*Requirement*.
From the first line to the last, output the data exactly as it stands, minus its pictures.

Segment Open

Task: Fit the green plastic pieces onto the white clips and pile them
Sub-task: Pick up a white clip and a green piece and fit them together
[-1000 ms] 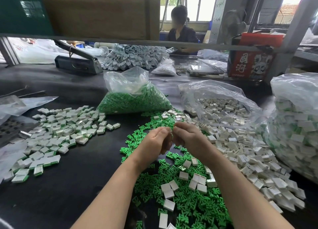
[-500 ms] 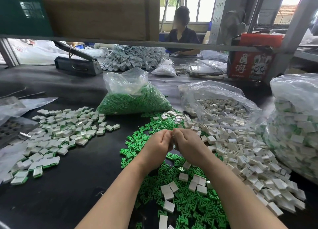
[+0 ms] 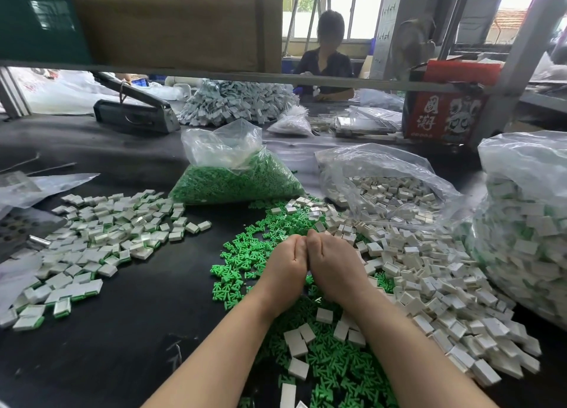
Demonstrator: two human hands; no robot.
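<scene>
Your left hand (image 3: 287,262) and right hand (image 3: 333,262) are curled together, what they hold is hidden, above the loose green pieces (image 3: 245,254); behind them, a bag of green pieces (image 3: 236,183) and a bag of white clips (image 3: 389,190).

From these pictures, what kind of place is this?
Probably a small assembly workshop. A black worktable holds bulk bags of green plastic pieces and white clips, beside a pile of fitted clips. Another worker sits at a bench behind.

Bright daylight from the rear windows (image 3: 346,5), overexposed; wide-angle bending at edges, far background soft.
</scene>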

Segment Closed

*Solved problem*.
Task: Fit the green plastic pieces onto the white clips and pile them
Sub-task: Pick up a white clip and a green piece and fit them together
[-1000 ms] 
[-500 ms] 
[+0 ms] 
Demonstrator: two human hands; no robot.
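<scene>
Your left hand (image 3: 287,262) and right hand (image 3: 333,262) are curled together, what they hold is hidden, above the loose green pieces (image 3: 245,254); behind them, a bag of green pieces (image 3: 236,183) and a bag of white clips (image 3: 389,190).

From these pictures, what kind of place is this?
Probably a small assembly workshop. A black worktable holds bulk bags of green plastic pieces and white clips, beside a pile of fitted clips. Another worker sits at a bench behind.

Bright daylight from the rear windows (image 3: 346,5), overexposed; wide-angle bending at edges, far background soft.
</scene>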

This output contains the complete answer.